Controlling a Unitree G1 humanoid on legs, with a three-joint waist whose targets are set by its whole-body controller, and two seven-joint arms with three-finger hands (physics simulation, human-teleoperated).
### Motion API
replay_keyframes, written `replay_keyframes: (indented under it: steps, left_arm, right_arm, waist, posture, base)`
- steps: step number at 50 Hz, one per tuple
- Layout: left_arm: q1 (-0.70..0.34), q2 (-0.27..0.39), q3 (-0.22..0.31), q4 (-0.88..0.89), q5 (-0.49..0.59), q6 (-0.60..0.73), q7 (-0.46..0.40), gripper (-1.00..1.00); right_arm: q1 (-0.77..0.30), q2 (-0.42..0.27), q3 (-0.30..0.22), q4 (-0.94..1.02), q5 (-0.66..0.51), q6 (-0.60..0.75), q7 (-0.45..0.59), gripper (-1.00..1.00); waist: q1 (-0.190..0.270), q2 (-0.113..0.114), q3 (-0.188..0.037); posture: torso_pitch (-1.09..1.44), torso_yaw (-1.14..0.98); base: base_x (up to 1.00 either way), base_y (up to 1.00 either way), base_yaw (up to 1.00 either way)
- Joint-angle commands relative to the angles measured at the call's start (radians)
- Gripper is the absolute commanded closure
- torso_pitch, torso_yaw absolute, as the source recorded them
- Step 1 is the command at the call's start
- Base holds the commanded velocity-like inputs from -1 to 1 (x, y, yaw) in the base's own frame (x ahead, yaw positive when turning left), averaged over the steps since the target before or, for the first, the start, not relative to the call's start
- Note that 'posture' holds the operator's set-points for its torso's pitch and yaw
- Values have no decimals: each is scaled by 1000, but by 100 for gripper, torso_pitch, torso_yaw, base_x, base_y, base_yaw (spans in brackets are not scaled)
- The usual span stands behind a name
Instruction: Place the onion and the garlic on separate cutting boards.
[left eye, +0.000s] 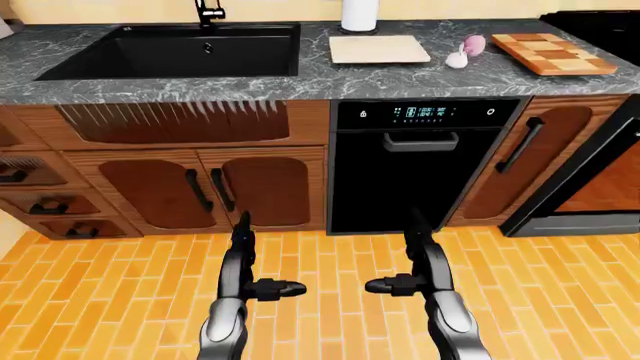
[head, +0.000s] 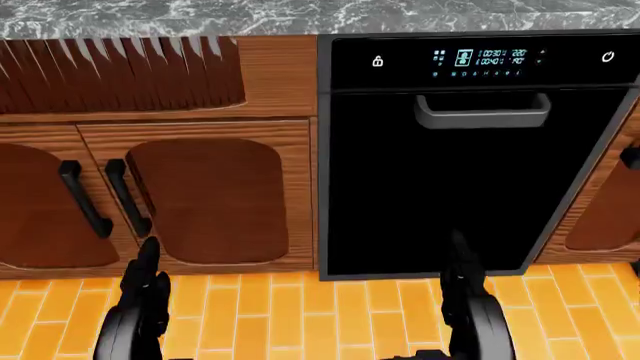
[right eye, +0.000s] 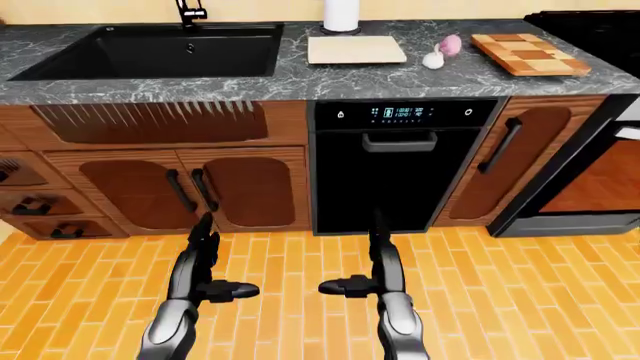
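The pink onion (left eye: 474, 44) and the white garlic (left eye: 457, 58) lie side by side on the grey marble counter (left eye: 300, 79) at the top right of the left-eye view. They sit between a plain pale cutting board (left eye: 379, 49) and a checkered wooden cutting board (left eye: 552, 52). Both boards are bare. My left hand (left eye: 262, 262) and right hand (left eye: 400, 259) are held low over the orange brick floor, far below the counter. Both are open and empty, with fingers pointing up and thumbs turned inward.
A black sink (left eye: 175, 50) is set in the counter at the left, and a white paper roll (left eye: 359, 13) stands above the plain board. Below are wooden cabinet doors (left eye: 210, 191), drawers (left eye: 40, 202), a black dishwasher (left eye: 425, 165), and an oven (left eye: 600, 187) at the right.
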Motion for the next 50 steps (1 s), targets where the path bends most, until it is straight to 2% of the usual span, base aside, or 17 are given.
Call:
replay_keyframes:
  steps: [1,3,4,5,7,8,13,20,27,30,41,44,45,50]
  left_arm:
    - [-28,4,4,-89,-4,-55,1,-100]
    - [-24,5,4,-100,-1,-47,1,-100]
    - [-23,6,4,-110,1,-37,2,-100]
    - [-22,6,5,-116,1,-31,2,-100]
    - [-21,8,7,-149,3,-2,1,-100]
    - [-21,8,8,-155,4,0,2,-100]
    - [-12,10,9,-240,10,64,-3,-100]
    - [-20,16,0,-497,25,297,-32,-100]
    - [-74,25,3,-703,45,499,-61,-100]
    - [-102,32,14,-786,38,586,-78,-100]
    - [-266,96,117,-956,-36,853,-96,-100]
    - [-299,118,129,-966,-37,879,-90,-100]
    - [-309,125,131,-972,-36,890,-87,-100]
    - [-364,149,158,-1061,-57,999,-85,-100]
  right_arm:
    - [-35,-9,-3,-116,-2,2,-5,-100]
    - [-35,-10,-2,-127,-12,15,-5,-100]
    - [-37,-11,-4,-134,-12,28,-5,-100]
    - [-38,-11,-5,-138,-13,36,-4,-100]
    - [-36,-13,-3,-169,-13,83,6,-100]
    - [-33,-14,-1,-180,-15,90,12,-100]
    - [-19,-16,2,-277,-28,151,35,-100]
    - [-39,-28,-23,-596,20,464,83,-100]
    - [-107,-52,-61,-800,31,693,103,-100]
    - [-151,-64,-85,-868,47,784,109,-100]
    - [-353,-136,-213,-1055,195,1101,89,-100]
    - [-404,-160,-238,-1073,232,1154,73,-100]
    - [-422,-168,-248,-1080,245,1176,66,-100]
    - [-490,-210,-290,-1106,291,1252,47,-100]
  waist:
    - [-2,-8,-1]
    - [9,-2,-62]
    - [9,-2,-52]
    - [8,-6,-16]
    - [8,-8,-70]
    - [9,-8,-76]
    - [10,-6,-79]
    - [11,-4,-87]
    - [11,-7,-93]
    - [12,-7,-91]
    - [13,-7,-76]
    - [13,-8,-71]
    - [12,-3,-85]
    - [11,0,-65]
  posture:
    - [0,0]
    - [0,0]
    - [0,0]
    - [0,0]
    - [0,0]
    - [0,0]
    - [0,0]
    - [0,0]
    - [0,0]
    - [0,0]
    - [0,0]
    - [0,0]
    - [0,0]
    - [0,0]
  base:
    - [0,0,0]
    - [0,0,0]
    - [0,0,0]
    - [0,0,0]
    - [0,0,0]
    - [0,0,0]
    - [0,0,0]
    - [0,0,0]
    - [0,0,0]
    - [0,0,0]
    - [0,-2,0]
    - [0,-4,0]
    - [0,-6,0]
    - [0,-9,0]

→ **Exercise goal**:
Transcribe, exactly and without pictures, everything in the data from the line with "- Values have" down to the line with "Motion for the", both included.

→ **Response to this exercise**:
- Values have no decimals: each is scaled by 1000, but by 100 for gripper, torso_pitch, torso_yaw, base_x, base_y, base_yaw (spans in brackets are not scaled)
- The usual span stands behind a name
Instruction: Place the onion and the garlic on separate cutting boards.
[left eye, +0.000s] 
[head, +0.000s] 
[right eye, +0.000s] 
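The pink onion (left eye: 474, 44) and the white garlic (left eye: 457, 58) lie side by side on the grey marble counter (left eye: 300, 79) at the top right of the left-eye view. They sit between a plain pale cutting board (left eye: 379, 49) and a checkered wooden cutting board (left eye: 552, 52). Both boards are bare. My left hand (left eye: 262, 262) and right hand (left eye: 400, 259) are held low over the orange brick floor, far below the counter. Both are open and empty, with fingers pointing up and thumbs turned inward.
A black sink (left eye: 175, 50) is set in the counter at the left, and a white paper roll (left eye: 359, 13) stands above the plain board. Below are wooden cabinet doors (left eye: 210, 191), drawers (left eye: 40, 202), a black dishwasher (left eye: 425, 165), and an oven (left eye: 600, 187) at the right.
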Motion for the next 50 steps (1 s), targets where the path bends most, until it is straight to 2% of the usual span, base aside, or 17 are given.

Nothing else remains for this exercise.